Output all of the data exactly, keeping any images out of the copy.

_ _ _ _

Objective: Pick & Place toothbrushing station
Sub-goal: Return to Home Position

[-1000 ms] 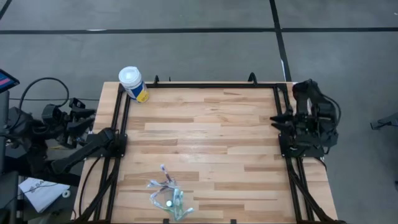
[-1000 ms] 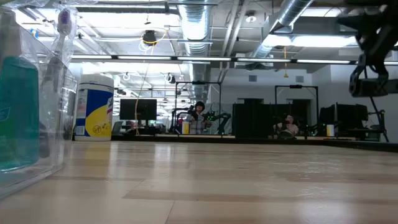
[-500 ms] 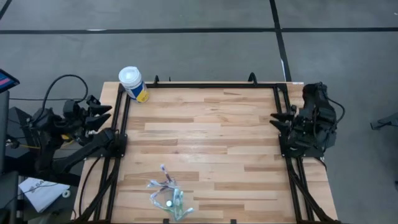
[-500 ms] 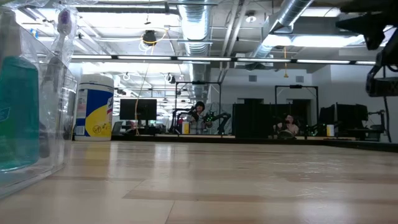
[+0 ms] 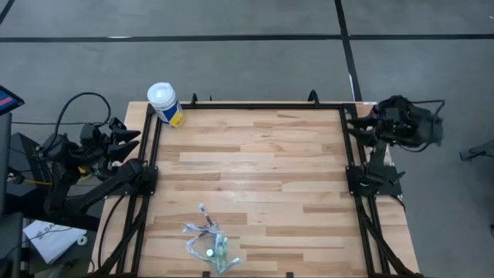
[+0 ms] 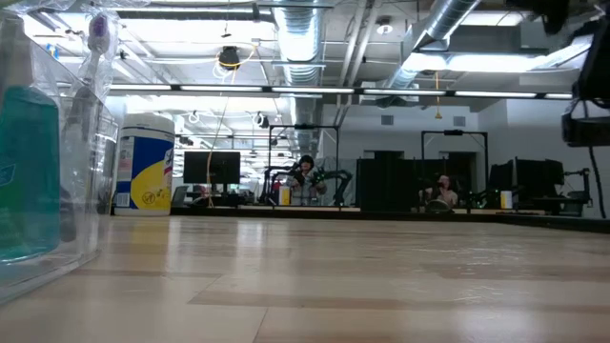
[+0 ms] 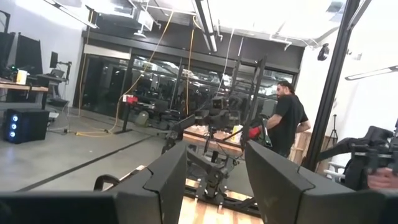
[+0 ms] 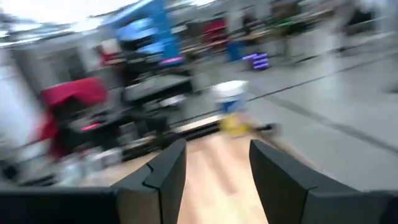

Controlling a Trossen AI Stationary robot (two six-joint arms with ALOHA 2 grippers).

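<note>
The toothbrushing station (image 5: 210, 245), a see-through holder with slim toothbrushes (image 5: 199, 224) and small tubes in it, stands on its base at the table's near edge, left of centre. In the low view it fills the left side, with a teal tube (image 6: 27, 171) and a purple-headed brush (image 6: 98, 30) inside. My left gripper (image 5: 131, 137) hangs open just outside the table's left rail, its fingers (image 7: 163, 177) apart with nothing between them. My right gripper (image 5: 357, 127) is raised at the far right corner, open and empty (image 8: 217, 149).
A white-lidded canister with a yellow label (image 5: 164, 103) stands at the far left corner (image 6: 145, 164). Black rails (image 5: 151, 154) run along the table's left, far and right sides. The wooden top (image 5: 262, 177) lies bare between the arms. People show in the room beyond.
My left gripper has come in toward the table's left rail, then held still. My right arm has risen and swung toward the table's far edge, its wrist rolling; its wrist view is blurred by the move. The station has not moved.
</note>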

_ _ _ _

● **Output of the task**
Objective: Pick & Place toothbrushing station
Sub-goal: Return to Home Position

[-1000 ms] 
[-1000 ms] 
[-500 ms] 
[-500 ms] 
[+0 ms] 
[+0 ms] 
[+0 ms] 
[+0 ms] 

Controlling a Trossen AI Stationary robot (two six-joint arms with ALOHA 2 grippers).

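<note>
The toothbrushing station (image 5: 210, 245), a see-through holder with slim toothbrushes (image 5: 199, 224) and small tubes in it, stands on its base at the table's near edge, left of centre. In the low view it fills the left side, with a teal tube (image 6: 27, 171) and a purple-headed brush (image 6: 98, 30) inside. My left gripper (image 5: 131, 137) hangs open just outside the table's left rail, its fingers (image 7: 163, 177) apart with nothing between them. My right gripper (image 5: 357, 127) is raised at the far right corner, open and empty (image 8: 217, 149).
A white-lidded canister with a yellow label (image 5: 164, 103) stands at the far left corner (image 6: 145, 164). Black rails (image 5: 151, 154) run along the table's left, far and right sides. The wooden top (image 5: 262, 177) lies bare between the arms. People show in the room beyond.
My left gripper has come in toward the table's left rail, then held still. My right arm has risen and swung toward the table's far edge, its wrist rolling; its wrist view is blurred by the move. The station has not moved.
</note>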

Nothing else is needed to complete this exercise.